In that we have determined that the trial court correctly dismissed all claims against the appellees, we find it unnecessary to review Cannon's seventh point of error regarding the statute of limitations. When the trial court dismissed Cannon's claims, it did so as to both appellees; therefore, granting Moore's summary judgment based on the statute of limitations was unnecessary because no cause of action existed upon which summary judgment could be granted.

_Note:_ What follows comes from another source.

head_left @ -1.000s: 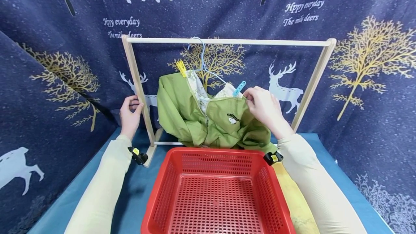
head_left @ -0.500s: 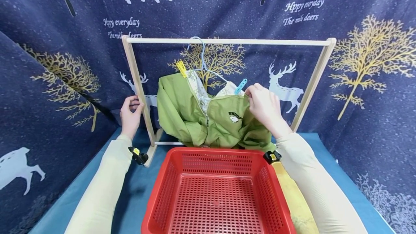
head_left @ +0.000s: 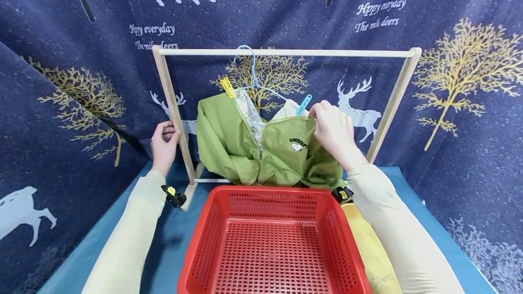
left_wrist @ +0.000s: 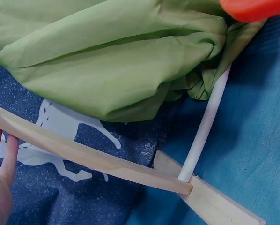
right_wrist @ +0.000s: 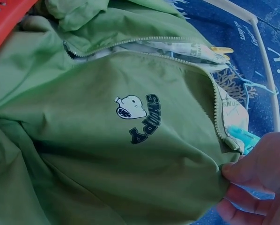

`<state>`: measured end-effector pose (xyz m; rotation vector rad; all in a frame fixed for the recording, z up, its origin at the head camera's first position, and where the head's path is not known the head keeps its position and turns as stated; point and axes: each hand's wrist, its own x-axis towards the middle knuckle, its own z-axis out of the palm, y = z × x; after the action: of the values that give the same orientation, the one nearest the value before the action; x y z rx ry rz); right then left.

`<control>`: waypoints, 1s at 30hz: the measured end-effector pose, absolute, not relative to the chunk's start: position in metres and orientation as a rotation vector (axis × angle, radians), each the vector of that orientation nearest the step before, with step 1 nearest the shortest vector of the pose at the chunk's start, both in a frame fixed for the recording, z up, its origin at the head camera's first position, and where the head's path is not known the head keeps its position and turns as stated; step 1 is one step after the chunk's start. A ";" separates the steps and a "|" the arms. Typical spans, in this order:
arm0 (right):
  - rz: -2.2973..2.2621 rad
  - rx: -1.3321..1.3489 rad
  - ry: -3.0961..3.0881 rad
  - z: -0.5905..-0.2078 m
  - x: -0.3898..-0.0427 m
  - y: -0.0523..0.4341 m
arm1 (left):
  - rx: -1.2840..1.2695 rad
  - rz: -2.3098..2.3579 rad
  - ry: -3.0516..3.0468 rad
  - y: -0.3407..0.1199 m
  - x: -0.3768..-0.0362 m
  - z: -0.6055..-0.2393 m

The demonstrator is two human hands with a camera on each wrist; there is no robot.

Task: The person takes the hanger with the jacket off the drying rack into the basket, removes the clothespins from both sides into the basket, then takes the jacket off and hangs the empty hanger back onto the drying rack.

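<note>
Green Snoopy jacket [head_left: 265, 149] is hung on the wooden rack [head_left: 286, 52], behind the red basket [head_left: 271, 239]. Its shoulder is pinched by right hand [head_left: 333, 130] beside blue clothespin [head_left: 303, 104]. Rack's post is gripped by left hand [head_left: 163, 144].

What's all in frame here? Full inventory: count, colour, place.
jacket: 1, green with a Snoopy logo, on the hanger, lower part bunched on the table
hanger: 1, light blue, hooked on the rack's top bar
yellow peg: 1, yellow, on the jacket's left shoulder
blue peg: 1, light blue, on the jacket's right shoulder
rack: 1, pale wood, standing on the table behind the basket
basket: 1, red, lattice, nearest the camera
table cover: 1, blue
backdrop: 1, navy with deer and gold trees
left hand: fingers around the rack's left post
right hand: fingers pinch the jacket's right shoulder beside the blue peg
</note>
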<state>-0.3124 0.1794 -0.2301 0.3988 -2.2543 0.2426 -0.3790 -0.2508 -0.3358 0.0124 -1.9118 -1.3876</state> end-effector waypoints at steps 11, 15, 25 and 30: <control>0.188 0.411 -2.187 -0.225 -0.312 0.178 | 0.005 -1.382 -1.901 -0.251 -0.379 -0.337; 0.168 0.407 -2.180 -0.224 -0.312 0.178 | 0.003 -1.388 -1.899 -0.252 -0.380 -0.338; 0.143 0.393 -2.136 -0.219 -0.309 0.177 | 0.004 -1.390 -1.896 -0.252 -0.381 -0.337; 0.136 0.385 -2.104 -0.216 -0.309 0.176 | 0.006 -1.391 -1.897 -0.252 -0.380 -0.338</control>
<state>-0.3087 0.1763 -0.2164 0.3850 -2.1042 0.1364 -0.3802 -0.2519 -0.3378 0.0055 -1.8969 -1.3913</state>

The judgment of the trial court is affirmed.

NOTES

[1] We wish to note that even if Cannon had challenged the trial court's dismissal of her common law claims and her claim under the Texas Deceptive Trade Practices-Consumer Protection Act, we would have affirmed the dismissal of those causes of action. The Texas Smoke Detector Statute provides, in pertinent part:

The duties of a landlord and the remedies of a tenant under this subchapter are in lieu of common law, other statutory law, and local ordinances regarding a residential landlord's duty to install, inspect or repair a smoke detector in a dwelling unit.

TEX.PROP.CODE ANN. § 92.252(a) (Vernon Supp. 1990). This section has been held to mean that the Texas Property Code concerning smoke detector liability provides an exclusive remedy and expressly preempts any other basis of liability. Garza-Vale v. Kwiecien, 796 S.W.2d 500, 504 (Tex.App.—San Antonio 1990, writ denied).

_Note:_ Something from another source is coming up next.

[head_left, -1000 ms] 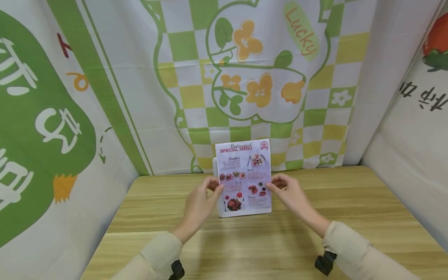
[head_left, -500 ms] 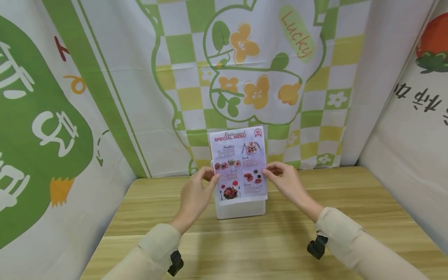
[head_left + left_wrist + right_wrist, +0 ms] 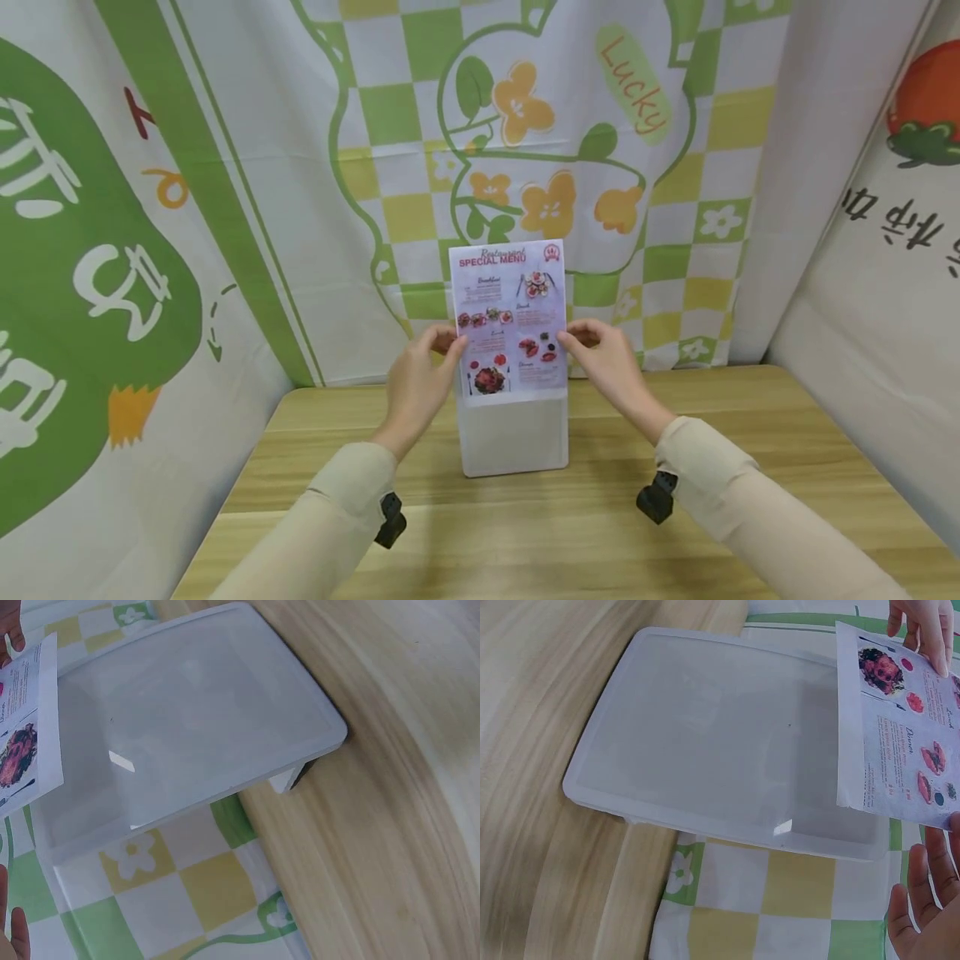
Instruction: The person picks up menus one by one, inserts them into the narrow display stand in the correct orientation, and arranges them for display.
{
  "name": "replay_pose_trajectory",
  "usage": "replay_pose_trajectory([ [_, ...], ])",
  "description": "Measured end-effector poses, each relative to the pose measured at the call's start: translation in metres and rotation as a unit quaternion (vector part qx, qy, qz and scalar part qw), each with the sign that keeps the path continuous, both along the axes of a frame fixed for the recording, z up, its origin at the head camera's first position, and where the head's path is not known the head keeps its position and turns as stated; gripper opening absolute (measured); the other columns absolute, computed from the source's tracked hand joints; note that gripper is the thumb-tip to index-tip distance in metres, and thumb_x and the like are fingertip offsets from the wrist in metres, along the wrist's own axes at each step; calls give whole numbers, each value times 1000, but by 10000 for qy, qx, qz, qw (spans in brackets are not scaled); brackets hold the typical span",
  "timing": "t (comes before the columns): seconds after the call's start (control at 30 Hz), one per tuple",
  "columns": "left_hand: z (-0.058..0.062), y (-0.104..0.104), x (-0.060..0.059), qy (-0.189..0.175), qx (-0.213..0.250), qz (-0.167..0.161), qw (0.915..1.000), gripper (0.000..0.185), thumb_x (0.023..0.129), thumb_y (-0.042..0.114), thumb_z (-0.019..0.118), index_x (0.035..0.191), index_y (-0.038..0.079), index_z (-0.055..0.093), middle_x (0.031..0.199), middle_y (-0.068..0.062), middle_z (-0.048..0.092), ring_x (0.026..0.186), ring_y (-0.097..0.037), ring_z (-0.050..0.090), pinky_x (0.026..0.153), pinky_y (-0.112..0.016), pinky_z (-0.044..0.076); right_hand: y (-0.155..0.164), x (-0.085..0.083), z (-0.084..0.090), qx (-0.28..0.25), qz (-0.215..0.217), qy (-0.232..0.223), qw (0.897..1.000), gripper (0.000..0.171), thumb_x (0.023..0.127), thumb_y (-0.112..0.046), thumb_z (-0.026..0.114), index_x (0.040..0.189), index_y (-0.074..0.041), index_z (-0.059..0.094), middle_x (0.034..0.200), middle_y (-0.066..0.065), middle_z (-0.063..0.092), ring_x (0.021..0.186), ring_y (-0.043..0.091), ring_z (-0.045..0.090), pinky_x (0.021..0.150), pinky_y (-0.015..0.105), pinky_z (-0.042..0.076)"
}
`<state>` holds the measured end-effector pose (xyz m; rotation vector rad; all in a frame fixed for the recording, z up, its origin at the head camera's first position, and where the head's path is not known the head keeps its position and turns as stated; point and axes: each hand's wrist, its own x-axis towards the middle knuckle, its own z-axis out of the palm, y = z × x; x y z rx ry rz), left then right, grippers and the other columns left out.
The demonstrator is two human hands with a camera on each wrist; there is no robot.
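Observation:
A printed restaurant menu sheet (image 3: 510, 325) is held upright between both hands in the head view. My left hand (image 3: 420, 383) pinches its left edge between thumb and fingers, and my right hand (image 3: 611, 367) pinches the right edge the same way. Behind it leans a blank white stand panel (image 3: 513, 437) with rounded corners, its lower part showing below the sheet. Both wrist views show the sheet's bottom edge apart from the smooth panel (image 3: 195, 712). A short support foot (image 3: 286, 778) juts out behind the panel. The panel's upper part is hidden by the menu in the head view.
The stand rests on a wood-grain table (image 3: 337, 500), close to its back edge. A checkered green, yellow and white curtain (image 3: 401, 117) hangs right behind. Printed cloth walls (image 3: 97, 275) flank the table on both sides.
Both hands have raised the menu sheet from in front of the panel, uncovering the panel's lower part. The stand stays on the table. The head view has shifted slightly.

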<state>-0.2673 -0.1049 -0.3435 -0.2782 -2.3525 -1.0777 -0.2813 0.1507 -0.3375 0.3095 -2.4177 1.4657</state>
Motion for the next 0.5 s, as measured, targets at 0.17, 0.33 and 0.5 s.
replay_pose_trajectory([
  [0.17, 8, 2, -8, -38, 1, 98, 9999, 27, 98, 37, 63, 109, 13, 68, 94, -2, 70, 81, -19, 63, 67, -35, 48, -3, -8, 6, -131, -129, 86, 9998, 26, 97, -20, 66, 111, 1, 69, 103, 16, 70, 94, 26, 64, 85, 39, 50],
  [0.33, 15, 2, -18, -115, -16, 197, 9997, 30, 98, 40, 61, 111, 14, 68, 94, -2, 70, 78, -19, 62, 66, -35, 47, -6, -15, 12, -249, -218, 205, 9992, 27, 97, -19, 66, 114, 2, 68, 103, 16, 70, 94, 26, 64, 82, 36, 50],
  [0.5, 21, 3, -26, -76, -20, 299, 9995, 31, 98, 40, 61, 112, 13, 68, 94, -3, 69, 77, -19, 61, 67, -35, 46, -9, -22, 17, -287, -380, 403, 9981, 27, 97, -22, 65, 114, -1, 69, 101, 14, 70, 92, 24, 63, 80, 35, 50],
])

[2] During oral argument, Cannon argued that a common law right of recovery did exist through the implied warranty of habitability. In 1978, the Texas Supreme Court recognized an implied warranty of habitability in residential leases. Kamarath v. Bennett, 568 S.W.2d 658, 660-61 (Tex. 1978). The court held that this warranty means "that at the inception of the rental lease there are no latent defects in the facilities that are vital to the use of the premises for residential purposes and that these essential facilities will remain in a condition which makes the property livable." Id. at 661. Following this decision, the Texas legislature superseded it by enacting a statute creating a limited landlord duty to repair and abrogating the implied warranty. McSwain and Butler, The Landlord's Statutory Duty to Repair-Article 5236f: The Legislative Response to Kamarath v. Bennett, 32 BAYLOR L.REV. 1, 1 (1980). We have found no Texas decision applying these principles to a landlord's failure to install a smoke detector; however, other jurisdictions have held that a landlord has no common-law duty to install smoke detectors. Garza-Vale, 796 S.W.2d at 503 (citing State v. White, 204 Conn. 410, 528 A.2d 811, 820 (1987); Webster v. Heim, 80 111. App.3d 315, 35 IU.Dec. 624, 625-26, 399 N.E.2d 690, 691-92 (1980); Mcintosh v. Moscrip, 138 A.D.2d 781, 525 N.Y.S.2d 420, 421 (1988)). We agree with these decisions. There is no common-law cause of action against a landlord for failure to install a smoke detector. The only remedy available is through the Texas Smoke Detector Statute.

[3] If Cannon had properly preserved her claim under the due process clause of the United States Constitution, it too would have failed upon the same grounds as her due process chalpoints lenge under TEX. CONST. art. I, 19. The due process protections afforded by the Texas and United States Constitutions are the same. Garza-Vale, 796 S.W.2d at 505.